Divisions along these lines are not due to chance, of course; they are a consequence of identity-protective cognition. The varying emotional resonance of risk claims across distinct cultural communities predisposes their members to find some of these claims more plausible than others, a process reinforced by the tendency of individuals to seek out and credit information from those who share their values.
Far from counteracting this effect, deliberation among diverse groups is likely to accentuate polarization. By revealing the correlation between one or another position and one or another cultural style, public debate intensifies identity-protective pressure on individuals to conform to the views dominant within their group.
Liberal discourse norms constrain open appeals to sectarian values in debates over the content of law and policy. But our political culture lacks any similar set of conventions for constraining the tendency of policy debates to build into rivalries among the members of groups whose members subscribe to competing visions of the best life. On the contrary, one of the central discourse norms employed to steer law and policymaking away from illiberal conflicts of value plays a vital role in converting secular policy debates into forms of symbolic status competition.
The injunction of liberal public reason makes empirical, welfarist arguments the preferred currency of argumentative exchange. The expectation that participants in public deliberations will use empirical arguments tends to confine their advocacy to secular ends; it also furnishes observable proof to the advocate and her audience that her position is not founded on an ambition to use the law to impose her own partisan view of the good.
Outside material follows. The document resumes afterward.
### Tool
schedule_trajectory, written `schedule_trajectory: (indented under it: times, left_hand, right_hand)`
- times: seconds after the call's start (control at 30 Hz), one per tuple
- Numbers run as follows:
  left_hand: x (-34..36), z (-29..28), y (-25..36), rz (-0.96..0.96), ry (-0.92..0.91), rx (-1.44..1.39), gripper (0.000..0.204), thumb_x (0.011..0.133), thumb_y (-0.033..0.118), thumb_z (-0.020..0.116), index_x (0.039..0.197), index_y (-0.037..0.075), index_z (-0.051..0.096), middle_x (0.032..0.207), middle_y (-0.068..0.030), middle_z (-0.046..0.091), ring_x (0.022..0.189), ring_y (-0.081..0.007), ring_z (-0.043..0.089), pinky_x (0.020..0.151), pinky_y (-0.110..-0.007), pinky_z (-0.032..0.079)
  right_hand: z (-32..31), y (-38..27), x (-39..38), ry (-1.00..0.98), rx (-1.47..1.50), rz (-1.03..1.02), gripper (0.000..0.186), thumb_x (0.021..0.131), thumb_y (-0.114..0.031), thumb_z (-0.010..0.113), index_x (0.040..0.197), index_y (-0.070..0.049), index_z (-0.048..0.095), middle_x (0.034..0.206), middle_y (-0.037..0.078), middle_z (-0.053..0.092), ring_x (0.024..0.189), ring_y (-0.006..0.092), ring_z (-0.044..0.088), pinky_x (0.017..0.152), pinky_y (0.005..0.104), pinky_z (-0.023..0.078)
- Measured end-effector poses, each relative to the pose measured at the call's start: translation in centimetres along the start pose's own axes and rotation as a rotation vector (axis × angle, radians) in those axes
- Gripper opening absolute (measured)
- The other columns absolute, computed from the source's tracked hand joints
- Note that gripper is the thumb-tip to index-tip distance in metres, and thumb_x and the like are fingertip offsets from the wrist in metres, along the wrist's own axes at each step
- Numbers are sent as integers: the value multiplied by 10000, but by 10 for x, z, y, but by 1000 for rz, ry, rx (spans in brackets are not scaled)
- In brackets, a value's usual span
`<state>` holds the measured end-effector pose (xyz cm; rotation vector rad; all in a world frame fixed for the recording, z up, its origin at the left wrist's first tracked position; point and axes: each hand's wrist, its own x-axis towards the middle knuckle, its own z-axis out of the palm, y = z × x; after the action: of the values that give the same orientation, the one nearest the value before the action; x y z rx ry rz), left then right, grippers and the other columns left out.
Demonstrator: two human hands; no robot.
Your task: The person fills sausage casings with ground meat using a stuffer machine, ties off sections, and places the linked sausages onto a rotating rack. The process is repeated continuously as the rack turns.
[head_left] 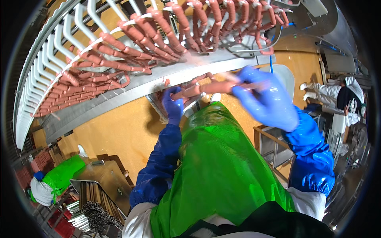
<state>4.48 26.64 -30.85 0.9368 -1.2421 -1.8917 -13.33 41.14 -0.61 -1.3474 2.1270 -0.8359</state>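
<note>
A short run of pink linked sausages (214, 87) stretches between my two blue-gloved hands, in front of the hanging rack. My left hand (173, 105) is closed round its left end. My right hand (270, 101), smeared by motion, has its fingers closed on the right end, and a bit of casing shows by the fingers. Another sausage link (200, 78) curves behind the held run. Just above my left hand is a small loose piece of sausage (167, 82). Many linked sausages (174, 27) hang in loops from white hooks (71, 31) beyond my hands.
A grey metal ledge (107, 100) runs beneath the hanging sausages. Beside my left hand stands a metal bin (158, 105). A metal frame (274, 146) is at right. One person (59, 178) in a green apron works at lower left, near stacked rods (97, 210); another person (341, 97) is at far right.
</note>
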Motion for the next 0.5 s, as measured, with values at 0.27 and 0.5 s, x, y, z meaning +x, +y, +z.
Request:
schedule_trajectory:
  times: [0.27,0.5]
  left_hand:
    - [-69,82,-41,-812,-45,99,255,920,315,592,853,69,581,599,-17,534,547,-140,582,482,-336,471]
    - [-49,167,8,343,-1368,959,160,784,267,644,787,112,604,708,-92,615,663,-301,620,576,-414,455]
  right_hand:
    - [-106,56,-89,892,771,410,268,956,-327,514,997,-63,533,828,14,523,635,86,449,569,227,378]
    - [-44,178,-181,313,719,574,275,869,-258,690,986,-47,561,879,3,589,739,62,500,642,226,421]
Psychologically, however, the injunction to present culturally neutral empirical grounds for one’s position has the same effect as an “objectivity” admonition. The prospect that one’s empirical arguments will be shown to be false creates the identity-threatening risk for her that she or others will come to form the belief that her group is deluded and, in fact, committed to propositions inimical to the public welfare. In addition, the certitude that empirical arguments convey — “it’s simply a fact that . . . ”; “how can they deny the scientific evidence on . . . ?” — arouses suspicions of bad faith or blind partisanship on the part of the groups advancing them. Yet when members of opposing groups attempt to rebut such arguments, they are likely to respond with the same certitude, and with the same lack of awareness that they are being impelled to credit empirical arguments to protect their identities. This form of exchange — the signature of naïve realism — predictably generates cycles of recrimination and resentment.
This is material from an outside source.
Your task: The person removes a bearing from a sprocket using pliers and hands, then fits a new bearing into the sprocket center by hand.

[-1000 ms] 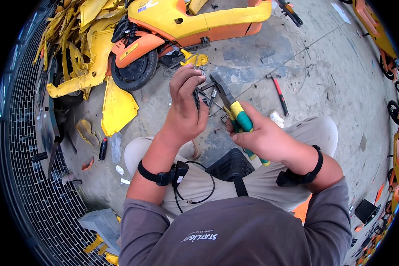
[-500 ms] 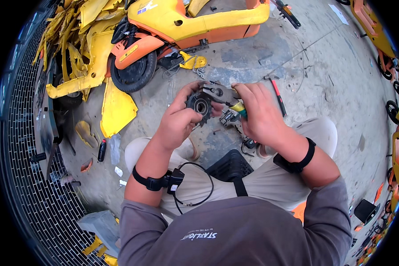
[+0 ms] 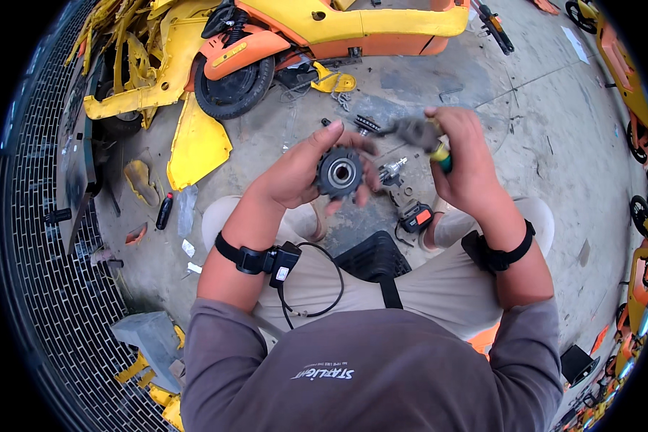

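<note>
- Black teeth are ringing the gear (image 3: 340,173), and a pale metal ring is framing the round hole at its middle; it is sitting in the left hand, raised above the floor (image 3: 547,137).
- The left hand (image 3: 302,167) is staying partly curled round the gear, its thumb lying at the upper left edge and its fingers spreading behind and past the right side, blurred.
- The right hand (image 3: 464,160) is closing its fingers round the pliers (image 3: 419,135); green and yellow are showing on the grip. Their blurred head is pointing left, just beside the left fingertips; how far the jaws are open, I cannot tell.
- Pale lettering (image 3: 324,374) is running across the dark shirt (image 3: 410,367), one large line with a much smaller one beside it.
- White is marking a small label (image 3: 281,273) on the black box (image 3: 286,261) at the left wrist; its print is too small to read.
- Orange is patching the end of a power tool (image 3: 415,216), lying near the right foot; any marks there are too small to tell.
- Yellow and orange are covering the scooter (image 3: 381,23) beyond the hands.
</note>
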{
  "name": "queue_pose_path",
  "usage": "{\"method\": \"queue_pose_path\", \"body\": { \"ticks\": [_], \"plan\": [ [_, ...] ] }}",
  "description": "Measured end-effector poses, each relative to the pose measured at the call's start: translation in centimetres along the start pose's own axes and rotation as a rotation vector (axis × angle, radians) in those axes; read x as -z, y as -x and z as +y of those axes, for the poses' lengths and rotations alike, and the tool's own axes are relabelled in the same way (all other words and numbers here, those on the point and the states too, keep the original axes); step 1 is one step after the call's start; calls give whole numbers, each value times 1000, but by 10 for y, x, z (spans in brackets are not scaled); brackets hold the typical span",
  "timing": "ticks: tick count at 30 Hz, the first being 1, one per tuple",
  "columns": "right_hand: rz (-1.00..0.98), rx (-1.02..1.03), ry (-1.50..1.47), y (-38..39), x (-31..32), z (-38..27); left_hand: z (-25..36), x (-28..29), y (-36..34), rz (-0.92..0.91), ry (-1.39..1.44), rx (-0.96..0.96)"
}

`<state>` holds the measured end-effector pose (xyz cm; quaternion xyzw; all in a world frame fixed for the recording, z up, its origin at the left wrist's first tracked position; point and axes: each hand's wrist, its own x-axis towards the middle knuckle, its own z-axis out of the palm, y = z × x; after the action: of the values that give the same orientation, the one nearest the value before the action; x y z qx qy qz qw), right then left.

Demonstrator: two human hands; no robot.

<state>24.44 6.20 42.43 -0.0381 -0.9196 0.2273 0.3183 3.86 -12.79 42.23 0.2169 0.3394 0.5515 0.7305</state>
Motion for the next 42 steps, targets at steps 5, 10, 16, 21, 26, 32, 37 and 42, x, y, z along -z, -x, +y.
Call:
{"method": "queue_pose_path", "body": {
  "ticks": [5,10,16,21,26,32,37,42],
  "plan": [
    [-201,-789,-683,12,-7,-15,-15,-12,-14,307,-453,-503],
    [-293,-838,-933,22,-20,-34,-24,-18,-25,525,-1143,-711],
    [-305,-874,-1004,26,-24,-43,-29,-8,-35,623,-1446,-808],
    [-370,-961,-1103,20,-17,-50,-29,-8,-39,647,-1427,-932],
    [-376,-1001,-1142,20,-14,-50,-25,-9,-41,626,-1559,-946],
    [-387,-995,-1124,21,-12,-50,-23,-13,-41,635,-1631,-956],
    [-430,-1055,-1134,23,-10,-51,-22,-8,-41,658,-1695,-979],
    [-561,-1101,-1082,12,12,-44,-15,2,-38,590,-1768,-956]
  ]
}}
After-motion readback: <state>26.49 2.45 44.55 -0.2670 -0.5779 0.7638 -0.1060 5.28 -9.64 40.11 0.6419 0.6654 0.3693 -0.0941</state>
When policy debates take this turn, both sides know that the answers to the questions they are debating convey cultural meanings. The positions that individuals take on whether the death penalty deters, whether deep geologic isolation of nuclear wastes is safe, whether immigration reform will boost the economy or put people out of work, and the like express their defining commitments and not just their beliefs about how the world works. Whose answer the state credits — by adopting one or another policy — elevates one cultural group and degrades the other. Very few citizens are moral zealots. But to protect the status of their group and their own standing within it, moderate citizens are conscripted, against their conscious will, into a divisive struggle to control the expressive capital of law.